When would you want to use something like this over just ordinary postgresql?
Say you're trying to measure/analyze the use of a feature like clicking a button. You want to record every time a user clicks the button, their user ID, and some attributes of the user (maybe in bucket A or bucket B of a test). Later you'd want to be able to answer questions like "how many times was this button pressed?" or "how many unique users pressed a button?" or "how many times did users in bucket A press the button?".
Is that an "appropriate" use for postgres? Or is that the kind of "metrics" that a DB like Dalmatiner would be more optimized for? Is there a nice overview of the various kinds of DBs out there and what use cases they're optimized for?
The situation you describe is more an event then it is an metric, and indeed postgres is much better suited for it, if asked that is what I'd recommend for this kind of issue.
What DalmatinerDB was build of is handling high numbers of metrics like CPU usage, memory usage, etc, everything where for every point in time you have exactly 1 value. In that space it can handle millions of metrics (read millions of inserts) at the same time where a system like postgres would stat to have problems in my experience.
Look at every mobile gaming company and you will see document stores. Dynamo, BigTable, DocumentDB. Google's very own analytics is built on BigTable. The examples are countless.
While a document store is a subset of NoSQL databases, NoSQL is not synonymous with document store. It also includes graphs, key-value stores, etc. That's what the original person was getting at - you should've started with "document store".
While I may use JSON for storing click data, I wouldn't do it using a NoSQL database.
And there is no reason why Postgres couldn't handle this kind of stuff. Sure it doesn't come with the needed scaling tools built in but it's doable. I'm running billions of rows through a Postgres analytics setup.
A purpose built system can be more efficient but it also doesn't need to mean NoSQL. You can see some of the serious-scale datastores adopting SQL-like query interfaces. For example Hive for Hadoop or PlyQL for Druid.
NoSQL is a loose term for a mish-mash of technologies.
Dynamo started as a document store. Bigtable is not but I included it because it is another very good option for analytics and is still lumped under the nosql umbrella.
Using relational database for event analytics means that you have a trivial use case. You might have a lot of rows, but your data is dead simple. Otherwise you would refactor every week to change the schema and sharding. Not to mention how much money you would spend on hardware.
No it didn't. The original Dynamo paper doesn't even include the word "document" once! The title of the paper makes it obvious what kind of system it is: "Dynamo: Amazon’s Highly Available Key-value Store"
You should really do some fact checking on your statements.
Bigtable alone does not make an analytics system. You'll need a lot more around that.
I don't have a trivial use case. We use the jsonb data type in Postgres and have no upfront defined schema for metrics.
Postgres' jsonb can out-perform many of the open source NoSQL databases out there. Our system consists of a single digit of nodes that can handle hundreds of thousands of writes per second and as I mentioned already, billions of rows. A single CPU core can scan though more than a million rows per second. Is it the fastest that there is? No. Is it good enough for most people? Absolutely.

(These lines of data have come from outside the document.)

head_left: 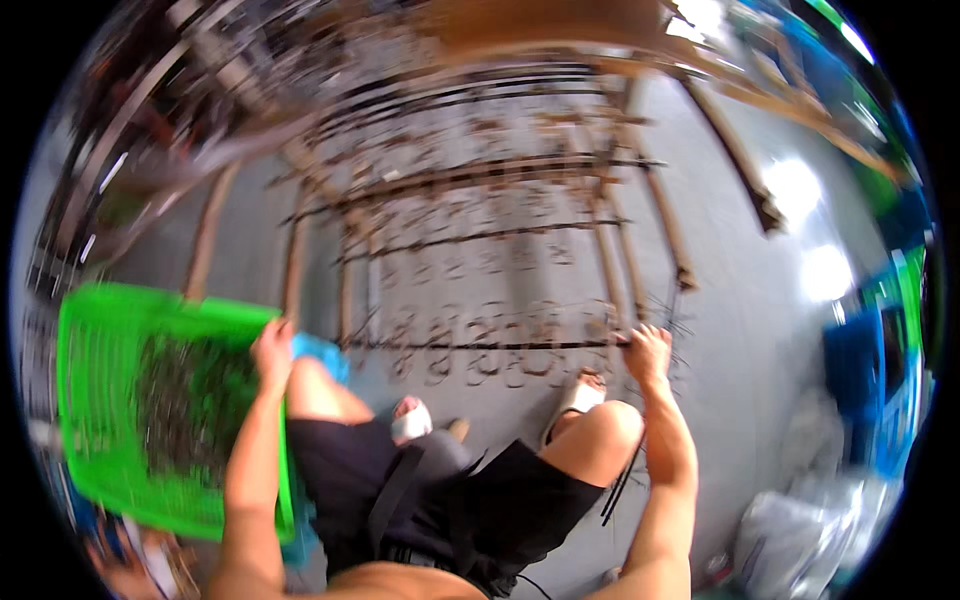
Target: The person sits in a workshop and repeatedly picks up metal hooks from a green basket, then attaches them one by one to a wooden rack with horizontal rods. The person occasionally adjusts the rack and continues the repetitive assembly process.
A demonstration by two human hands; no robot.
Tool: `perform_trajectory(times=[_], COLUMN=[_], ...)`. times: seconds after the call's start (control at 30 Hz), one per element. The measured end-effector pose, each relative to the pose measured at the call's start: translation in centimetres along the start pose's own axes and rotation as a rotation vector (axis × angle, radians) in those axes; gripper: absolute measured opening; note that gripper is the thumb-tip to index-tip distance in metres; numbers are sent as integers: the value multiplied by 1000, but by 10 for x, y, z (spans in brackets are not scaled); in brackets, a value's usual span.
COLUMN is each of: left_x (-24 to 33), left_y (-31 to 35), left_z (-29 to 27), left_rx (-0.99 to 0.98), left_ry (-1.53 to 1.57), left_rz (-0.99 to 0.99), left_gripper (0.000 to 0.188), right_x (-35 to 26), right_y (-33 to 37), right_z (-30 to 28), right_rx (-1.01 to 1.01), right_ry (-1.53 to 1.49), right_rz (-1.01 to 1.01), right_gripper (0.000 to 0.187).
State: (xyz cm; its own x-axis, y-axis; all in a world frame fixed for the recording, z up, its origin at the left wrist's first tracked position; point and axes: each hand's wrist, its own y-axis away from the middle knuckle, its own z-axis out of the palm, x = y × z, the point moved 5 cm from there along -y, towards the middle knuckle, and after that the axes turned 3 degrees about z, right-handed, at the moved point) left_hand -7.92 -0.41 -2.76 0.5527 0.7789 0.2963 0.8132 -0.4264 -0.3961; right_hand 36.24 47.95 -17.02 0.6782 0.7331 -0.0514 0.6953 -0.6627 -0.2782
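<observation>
A brown-framed rack (604, 250) stands in front of me, crossed by dark rods with rows of small rings hanging from them. My right hand (650, 352) is closed at the right end of the nearest black rod (490, 346), beside the foot of a brown pole. At the inner far corner of a bright green basket (170, 300), my left hand (272, 352) is closed, close to the lower end of another brown pole (295, 255). Motion blur hides what either hand grips. Dark, thin pieces (195, 405) lie in a heap inside the basket.
Something light blue (320, 355) sits between the basket and my left knee. Clear plastic bags (800, 540) lie at the lower right, below blue crates (865, 370). A brown board (550, 30) spans the far side. Several thin black rods (622, 490) are beside my right knee.
</observation>
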Motion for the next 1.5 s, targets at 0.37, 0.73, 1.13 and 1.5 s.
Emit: perform_trajectory(times=[0.37,0.73,1.13,1.5], left_x=[-37,28,18,-16], left_y=[-13,-8,-44,-38], left_z=[0,-16,5,14], left_rx=[-137,-156,-182,-254], left_ry=[-149,-254,-268,-114], left_rz=[150,172,292,26], left_gripper=[17,31,28,30], right_x=[18,59,34,44], right_y=[-45,89,451,399], right_z=[90,55,113,84], right_rx=[66,512,-412,-516], right_ry=[-72,-310,-689,-1025], right_rz=[276,738,1720,1700], right_gripper=[33,42,54,65])
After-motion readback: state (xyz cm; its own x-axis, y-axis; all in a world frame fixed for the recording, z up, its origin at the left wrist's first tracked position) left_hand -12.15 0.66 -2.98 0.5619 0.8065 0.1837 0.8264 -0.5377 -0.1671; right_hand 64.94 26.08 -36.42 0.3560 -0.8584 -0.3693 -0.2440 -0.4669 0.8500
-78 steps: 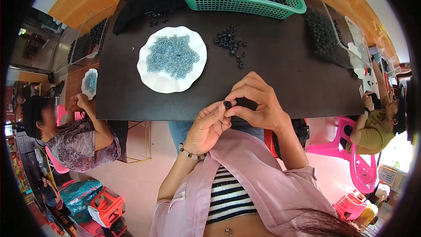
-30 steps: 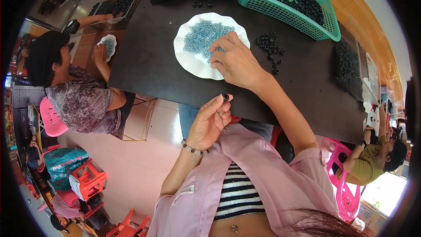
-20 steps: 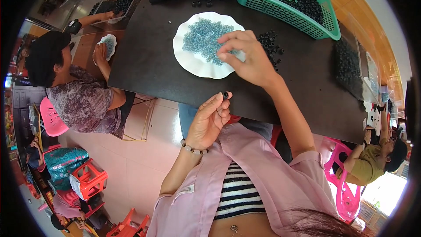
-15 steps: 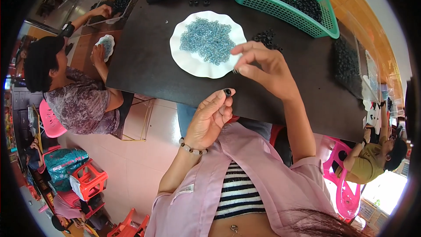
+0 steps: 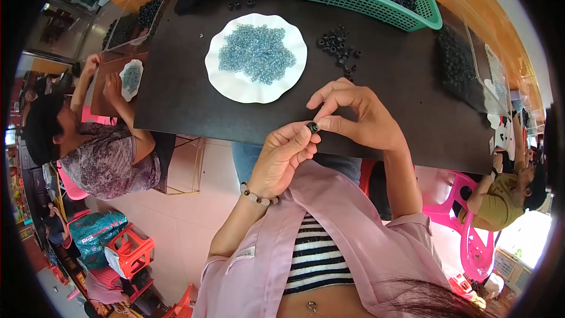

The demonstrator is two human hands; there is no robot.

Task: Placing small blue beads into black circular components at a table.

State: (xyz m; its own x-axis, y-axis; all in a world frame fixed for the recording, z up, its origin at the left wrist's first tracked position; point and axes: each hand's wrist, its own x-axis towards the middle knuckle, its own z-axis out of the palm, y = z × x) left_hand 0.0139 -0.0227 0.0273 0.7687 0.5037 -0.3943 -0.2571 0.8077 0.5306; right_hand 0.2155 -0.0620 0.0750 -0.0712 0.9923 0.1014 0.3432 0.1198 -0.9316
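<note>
My left hand [image 5: 283, 159] and my right hand [image 5: 353, 118] meet at the near edge of the dark table [image 5: 188, 106]. Between their fingertips sits a small black ring-shaped part [image 5: 312, 126]; both hands pinch it. A white wavy-edged plate [image 5: 235, 85] heaped with small blue-grey beads [image 5: 256, 54] lies just beyond my hands. To its right lies a loose cluster of black rings [image 5: 337, 44] on the table.
A green plastic basket [image 5: 365, 0] full of black rings stands at the far edge. A clear tray of black parts [image 5: 459, 70] lies at the right. A person [image 5: 100, 153] works at the left with another small plate [image 5: 130, 78]; another person [image 5: 500, 194] sits right on a pink chair.
My right hand left the plate of blue beads and came back toward me. It now meets my left hand at the black ring by the table edge.
</note>
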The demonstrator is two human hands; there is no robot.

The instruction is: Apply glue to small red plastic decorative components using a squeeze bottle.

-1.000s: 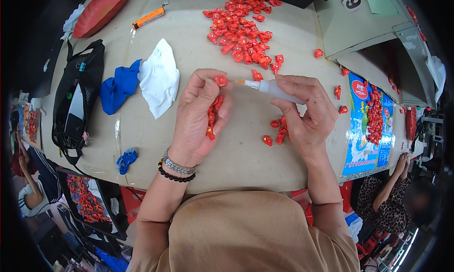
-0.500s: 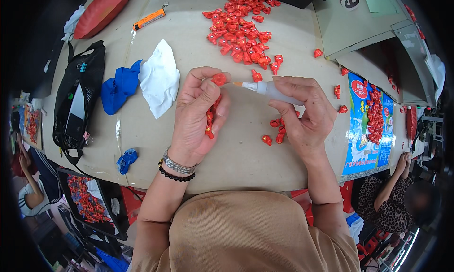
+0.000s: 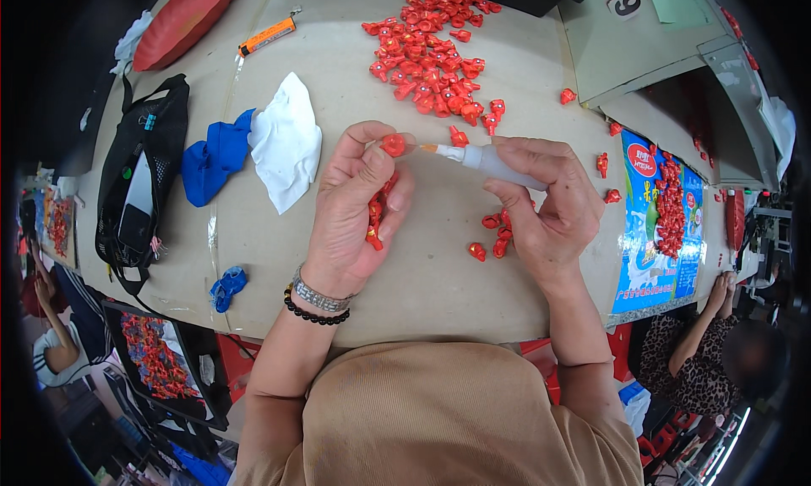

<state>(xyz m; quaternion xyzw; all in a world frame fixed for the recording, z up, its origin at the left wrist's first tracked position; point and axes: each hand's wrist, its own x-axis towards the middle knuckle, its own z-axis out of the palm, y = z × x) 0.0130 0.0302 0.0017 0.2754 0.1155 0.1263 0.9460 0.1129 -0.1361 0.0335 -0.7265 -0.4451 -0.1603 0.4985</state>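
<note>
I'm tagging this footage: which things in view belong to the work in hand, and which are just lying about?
Apparently in the work:
left hand, pinching one red piece, others in its palm
right hand, holding a pale bottle aimed at that piece
piled red pieces

Apparently just lying about:
white cloth
blue cloth
black mesh bag
orange stick-shaped item

Red pieces (image 3: 393, 145), whitish bottle (image 3: 503, 167), brown shirt (image 3: 431, 406), blue cloth (image 3: 217, 158), white cloth (image 3: 287, 141), leopard-print garment (image 3: 703, 385)
</note>
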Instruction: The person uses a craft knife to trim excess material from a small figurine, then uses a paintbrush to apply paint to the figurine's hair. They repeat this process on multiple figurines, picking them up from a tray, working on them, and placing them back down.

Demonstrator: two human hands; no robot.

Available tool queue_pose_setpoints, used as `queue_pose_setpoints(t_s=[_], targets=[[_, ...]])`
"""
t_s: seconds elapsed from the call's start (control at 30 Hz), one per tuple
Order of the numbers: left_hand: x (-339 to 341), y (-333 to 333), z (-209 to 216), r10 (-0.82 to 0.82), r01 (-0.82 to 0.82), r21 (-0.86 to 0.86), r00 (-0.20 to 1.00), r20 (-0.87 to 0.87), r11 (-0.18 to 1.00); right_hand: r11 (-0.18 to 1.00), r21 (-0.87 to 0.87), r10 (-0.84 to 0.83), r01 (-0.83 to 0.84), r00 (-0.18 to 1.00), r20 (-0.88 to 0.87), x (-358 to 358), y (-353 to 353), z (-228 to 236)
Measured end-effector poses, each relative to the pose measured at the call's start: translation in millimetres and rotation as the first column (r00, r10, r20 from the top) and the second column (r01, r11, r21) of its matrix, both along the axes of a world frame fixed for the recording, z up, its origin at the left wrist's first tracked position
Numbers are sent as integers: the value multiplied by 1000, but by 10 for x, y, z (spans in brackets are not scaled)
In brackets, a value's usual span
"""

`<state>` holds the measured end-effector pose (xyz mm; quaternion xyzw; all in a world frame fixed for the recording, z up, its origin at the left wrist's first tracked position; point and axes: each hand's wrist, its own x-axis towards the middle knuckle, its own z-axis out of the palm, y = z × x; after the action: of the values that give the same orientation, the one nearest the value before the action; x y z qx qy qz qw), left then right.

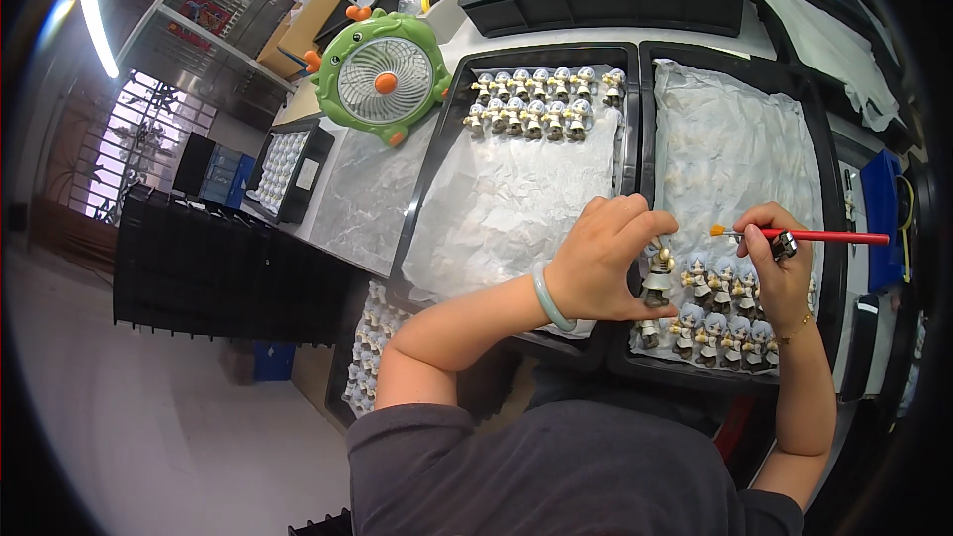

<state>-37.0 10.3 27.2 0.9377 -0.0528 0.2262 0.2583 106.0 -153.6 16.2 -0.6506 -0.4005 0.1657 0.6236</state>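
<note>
My left hand [611,253] pinches a small figurine [657,273] upright between thumb and fingers, over the near left part of the right black tray [647,119]. In my right hand [779,268] is a paintbrush [844,237] with a red handle, held level. Its orange bristles point left toward the figurine, a short gap away. A small dark, shiny object [784,245] shows at the fingers of that hand; I cannot make out its kind. Below both hands, rows of pale-haired figurines [710,328] lie on crumpled white paper [735,159], partly hidden by my right hand.
Left of that tray, a second black tray [422,194] holds similar figurines [541,104] at its far end. A green animal-shaped fan [382,79] stands beyond its left corner. Another black tray [606,10] sits at the back. A blue bin [882,218] is at the right.
</note>
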Motion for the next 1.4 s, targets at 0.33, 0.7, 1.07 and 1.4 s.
queue_pose_setpoints(t_s=[0.33, 0.7, 1.07, 1.4], targets=[[-2, 6, -15, 0, 5, -57, 996, 90, 998, 993, 97, 92, -74, 977, -193, 14, -50, 38], [1, -4, -67, -45, 45, 4, 988, 149, 999, 918, 293, 334, -268, 921, -202, 30, -95, 52], [10, -42, -33, 5, -12, 58, 992, 124, 998, 910, 209, 327, -357, 931, 165, -14, -31, 126], [40, -31, -108, 4, -2, -55, 1000, 30, 998, 945, 64, 280, -321, 895, 347, -16, 4, 50]])
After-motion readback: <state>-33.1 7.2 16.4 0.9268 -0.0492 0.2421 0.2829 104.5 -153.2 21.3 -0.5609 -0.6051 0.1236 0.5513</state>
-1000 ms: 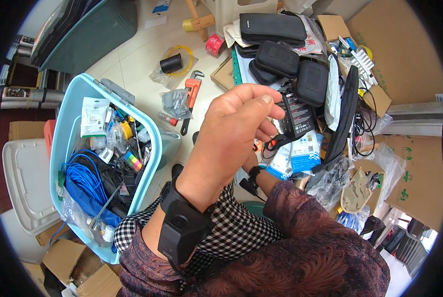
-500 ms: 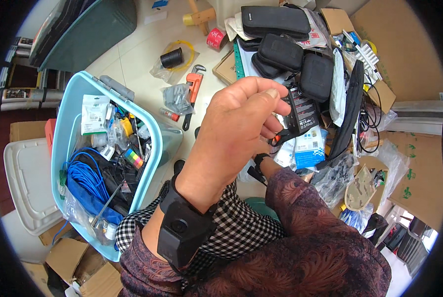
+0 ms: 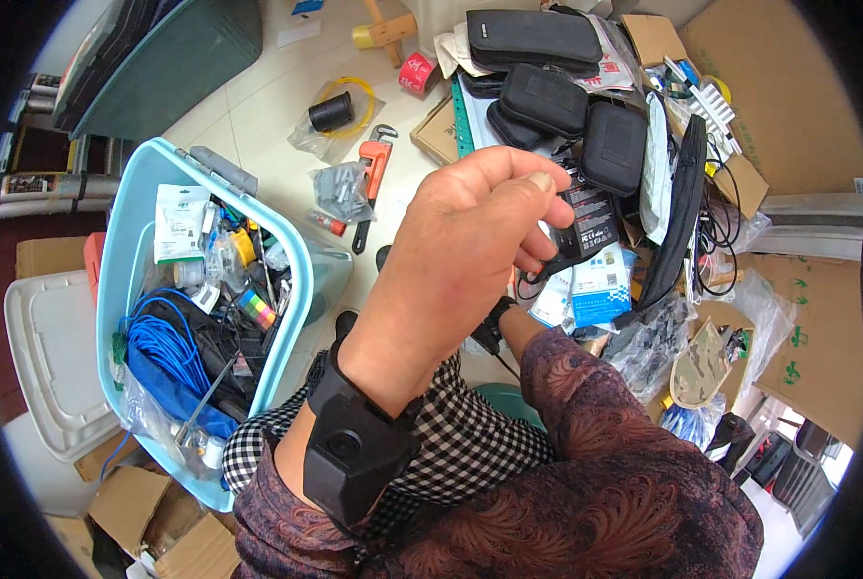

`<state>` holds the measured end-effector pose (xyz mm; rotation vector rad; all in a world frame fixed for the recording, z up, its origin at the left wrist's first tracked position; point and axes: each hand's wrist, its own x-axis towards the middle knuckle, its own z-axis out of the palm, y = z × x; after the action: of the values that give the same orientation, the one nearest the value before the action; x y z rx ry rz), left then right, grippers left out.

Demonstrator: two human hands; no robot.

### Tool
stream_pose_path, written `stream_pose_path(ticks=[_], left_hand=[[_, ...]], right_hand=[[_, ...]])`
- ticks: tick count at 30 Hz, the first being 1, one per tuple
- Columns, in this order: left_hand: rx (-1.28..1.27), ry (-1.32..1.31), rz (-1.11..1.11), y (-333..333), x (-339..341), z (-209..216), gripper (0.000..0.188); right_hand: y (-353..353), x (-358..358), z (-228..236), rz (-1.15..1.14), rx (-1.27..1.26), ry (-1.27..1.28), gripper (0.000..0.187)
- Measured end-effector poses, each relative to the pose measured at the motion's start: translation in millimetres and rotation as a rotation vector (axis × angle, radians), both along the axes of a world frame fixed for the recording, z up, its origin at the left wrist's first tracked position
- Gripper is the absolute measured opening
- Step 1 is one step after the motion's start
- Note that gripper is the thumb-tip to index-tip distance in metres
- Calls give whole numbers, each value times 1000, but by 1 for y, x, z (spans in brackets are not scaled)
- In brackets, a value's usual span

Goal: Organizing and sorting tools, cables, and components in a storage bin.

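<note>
— Hands first: what is their condition?

— Left hand (image 3: 479, 217) raised mid-view, fingers curled and narrow, thumb near the index finger. Whether anything thin sits in that pinch cannot be told. Right hand largely hidden behind it; only the right wrist (image 3: 523, 326) shows plainly, at five o'clock from the left hand. Its grip cannot be determined.

— Nearest articles?

— Black printed package (image 3: 597, 217) at three o'clock, just beyond the left hand; contact unconfirmed. Blue-and-white packets (image 3: 603, 291) at four o'clock.

— Which step is in hand?

— In my judgement, close handwork with both hands near that package; the exact point of work is out of sight.

— And the next move calls for what?

— Judged from this view, a sure hold on whatever lies behind the left hand, and fingers kept clear of the packets.

— Farther out?

— Hard-shell zip case (image 3: 615, 150) at two o'clock, among other black cases (image 3: 544, 100). Red tape roll (image 3: 417, 73) at eleven. Orange pipe wrench (image 3: 375, 166) at ten, beside a bag of grey fittings (image 3: 342, 189). Pale-blue storage bin (image 3: 303, 289) between eight and nine, filled with mixed items including coiled blue cable (image 3: 168, 343).
</note>
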<state>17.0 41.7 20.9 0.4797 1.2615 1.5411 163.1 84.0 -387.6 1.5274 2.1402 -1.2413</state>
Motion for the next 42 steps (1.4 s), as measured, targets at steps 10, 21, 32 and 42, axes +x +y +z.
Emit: stream_pose_path(ticks=[10,21,32,42], left_hand=[[-37,-4,-7,2,-1,4,28],[-41,-10,12,3,-1,-5,27],[-149,4,69,-18,-12,-31,22],[-274,793,-91,-29,0,-71,39]], right_hand=[[25,-10,-7,48,-284,-96,44],[29,7,-23,74,-251,106,33],[44,30,113,-44,-791,256,22],[52,72,280,-174,-1079,649,37]])
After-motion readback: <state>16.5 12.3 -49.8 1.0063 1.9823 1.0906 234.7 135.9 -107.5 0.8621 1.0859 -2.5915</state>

While big table can be classified as a database that can be scaled to extremely large size, I would not recommend it for the backend of a game at all.
It would be extremely expensive to run a workload like this, and would not be very performant.
This is if we are assuming a very high transaction rate, lots of concurrency and likely highly volatile data. Big table is just not really for that. Either is Dynamo. Both of these are great at giant scale multi purpose databases however.
I feel that time series implies different tradeoffs, this is very specifically build for metrics in the sense of application or hardware metrics which usually have a time time dimension but yes there are no general valid definitions
No guarantee of storage
DalmatinerDB offers a 'best effort' on storing
the metrics, the ingress transport is UDP and
there is no log for writes (there is the ZIL if
enabled in ZFS) or forced sync after each write.
This means that if your network fails packets can
get lost, if your server crashes unwritten
data can be lost.
Actually let me put that paragraph fully in context with the reality.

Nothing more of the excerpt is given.